■ INSTRUCTIONS FOR THE TASK ■
Start to finish, return the listing below exactly, pictures excluded.

■ EXERCISE DATA ■
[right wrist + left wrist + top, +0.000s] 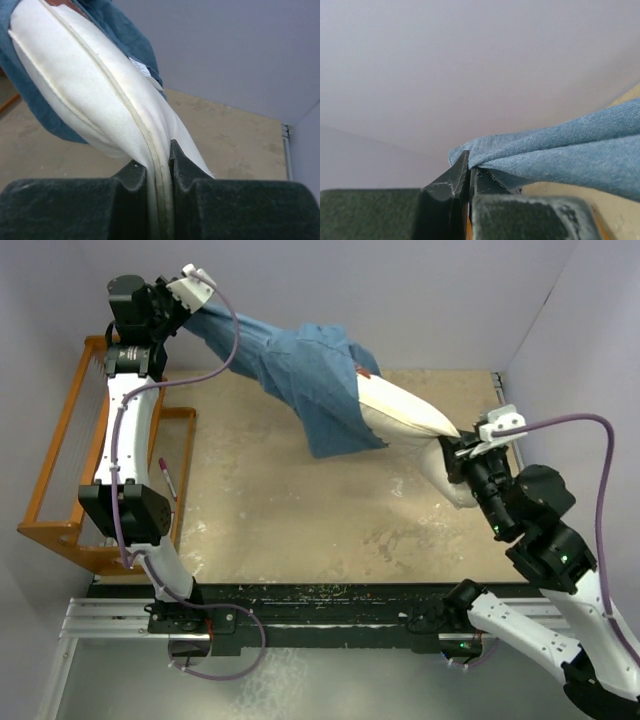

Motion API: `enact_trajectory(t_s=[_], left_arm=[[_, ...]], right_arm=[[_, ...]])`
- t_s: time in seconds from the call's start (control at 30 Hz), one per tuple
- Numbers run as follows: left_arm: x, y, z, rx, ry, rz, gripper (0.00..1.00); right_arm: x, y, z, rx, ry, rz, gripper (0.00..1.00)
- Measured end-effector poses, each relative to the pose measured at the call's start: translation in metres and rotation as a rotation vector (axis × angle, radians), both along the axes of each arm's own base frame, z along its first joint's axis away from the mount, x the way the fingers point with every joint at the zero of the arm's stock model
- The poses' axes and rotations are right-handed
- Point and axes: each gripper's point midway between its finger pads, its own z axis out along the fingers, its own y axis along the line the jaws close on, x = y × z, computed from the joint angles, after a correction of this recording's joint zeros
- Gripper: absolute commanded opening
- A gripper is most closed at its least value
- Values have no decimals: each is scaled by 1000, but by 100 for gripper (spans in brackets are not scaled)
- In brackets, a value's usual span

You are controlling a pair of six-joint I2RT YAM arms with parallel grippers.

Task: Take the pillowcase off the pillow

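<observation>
Pillowcase (300, 370) about half off, held in the air between the two arms.

Its blue cloth hangs above the table (280, 510), one end pinched tight by the left gripper (197, 288) at the back left; the left wrist view shows the jaws closed on a fold of it. The pillow (410, 410) juts out of the open mouth toward the right, where the right gripper (462, 447) clamps its seamed edge. I judge roughly half the pillow bare and the rest inside the cloth, so more pulling apart is left. How far the covered end reaches is hidden. A small brown-red mark at the cloth's edge is too little to make out.
</observation>
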Motion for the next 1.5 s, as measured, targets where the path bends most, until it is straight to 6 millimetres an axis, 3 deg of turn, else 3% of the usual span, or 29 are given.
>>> enact_trajectory(t_s=[0.1,0.23,0.37,0.53,0.6,0.7,0.83,0.97,1.07,1.17,1.3,1.4,1.5], left_arm=[[7,1,15,-20,-36,9,0],[20,10,20,-23,-62,45,0],[33,41,21,-33,-81,132,0],[29,91,27,-28,-110,267,0],[26,102,32,-37,-132,301,0],[25,102,34,-80,-140,296,0],[20,67,38,-160,-127,203,0],[-8,-15,48,-254,-79,-21,0],[-48,-87,68,-311,-56,-240,0],[-103,-148,103,-361,-68,-459,0],[-161,-176,137,-407,-81,-616,0],[-184,-182,124,-422,-34,-653,0],[-186,-193,65,-430,110,-650,0]], right_arm=[[-4,-24,12,41,-44,-101,0],[-8,-43,19,68,-66,-182,0],[-14,-63,19,70,-66,-264,0],[-19,-90,11,21,-41,-390,0],[-23,-102,8,-4,-29,-447,0],[-26,-115,3,-38,-8,-512,0],[-24,-122,0,-56,11,-566,0],[-8,-105,-5,-61,31,-535,0],[17,-77,-18,-63,60,-480,0],[49,-44,-49,-95,120,-429,0],[93,1,-107,-157,242,-374,0],[114,27,-154,-181,346,-341,0],[124,52,-174,-124,390,-294,0]])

■ EXERCISE RESPONSE ■
[right wrist + left wrist + top, +0.000s] 

Motion API: `enact_trajectory(t_s=[_], left_arm=[[_, ...]], right_arm=[[_, ...]])`
- t_s: time in seconds from the call's start (control at 30 Hz), one per tuple
- Numbers run as follows: left_arm: x, y, z, rx, ry, rz, gripper (0.00..1.00); right_arm: x, y, z, rx, ry, rz, gripper (0.00..1.00)
- Measured end-effector poses, each relative to the pose measured at the call's start: translation in metres and rotation as a rotation vector (axis × angle, radians), both along the axes of each arm's own base frame, z along its first joint's axis away from the mount, x the way the fingers point with every joint at the zero of the arm's stock model
- The poses' axes and rotations are right-handed
- Point and axes: each gripper's point midway between its finger pads, its own z axis out along the fingers, its own y axis along the line the jaws close on, x = y × z, computed from the joint angles, after a correction of this recording's joint zeros
- Gripper: absolute commanded opening
- A gripper is most closed at its least value
- Values have no decimals: each is scaled by 1000, but by 100 for gripper (spans in brackets are not scaled)
- In brackets, a value's usual span

You are controlling a pair of six-joint I2RT YAM arms with parallel grippers.

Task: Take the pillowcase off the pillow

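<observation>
Pillowcase (300, 370) about half off, held in the air between the two arms.

Its blue cloth hangs above the table (280, 510), one end pinched tight by the left gripper (197, 288) at the back left; the left wrist view shows the jaws closed on a fold of it. The pillow (410, 410) juts out of the open mouth toward the right, where the right gripper (462, 447) clamps its seamed edge. I judge roughly half the pillow bare and the rest inside the cloth, so more pulling apart is left. How far the covered end reaches is hidden. A small brown-red mark at the cloth's edge is too little to make out.
</observation>
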Motion for the next 1.5 s, as measured, targets where the path bends most, until it is straight to 6 millimetres an axis, 3 deg of turn, else 3% of the usual span, or 29 are given.
>>> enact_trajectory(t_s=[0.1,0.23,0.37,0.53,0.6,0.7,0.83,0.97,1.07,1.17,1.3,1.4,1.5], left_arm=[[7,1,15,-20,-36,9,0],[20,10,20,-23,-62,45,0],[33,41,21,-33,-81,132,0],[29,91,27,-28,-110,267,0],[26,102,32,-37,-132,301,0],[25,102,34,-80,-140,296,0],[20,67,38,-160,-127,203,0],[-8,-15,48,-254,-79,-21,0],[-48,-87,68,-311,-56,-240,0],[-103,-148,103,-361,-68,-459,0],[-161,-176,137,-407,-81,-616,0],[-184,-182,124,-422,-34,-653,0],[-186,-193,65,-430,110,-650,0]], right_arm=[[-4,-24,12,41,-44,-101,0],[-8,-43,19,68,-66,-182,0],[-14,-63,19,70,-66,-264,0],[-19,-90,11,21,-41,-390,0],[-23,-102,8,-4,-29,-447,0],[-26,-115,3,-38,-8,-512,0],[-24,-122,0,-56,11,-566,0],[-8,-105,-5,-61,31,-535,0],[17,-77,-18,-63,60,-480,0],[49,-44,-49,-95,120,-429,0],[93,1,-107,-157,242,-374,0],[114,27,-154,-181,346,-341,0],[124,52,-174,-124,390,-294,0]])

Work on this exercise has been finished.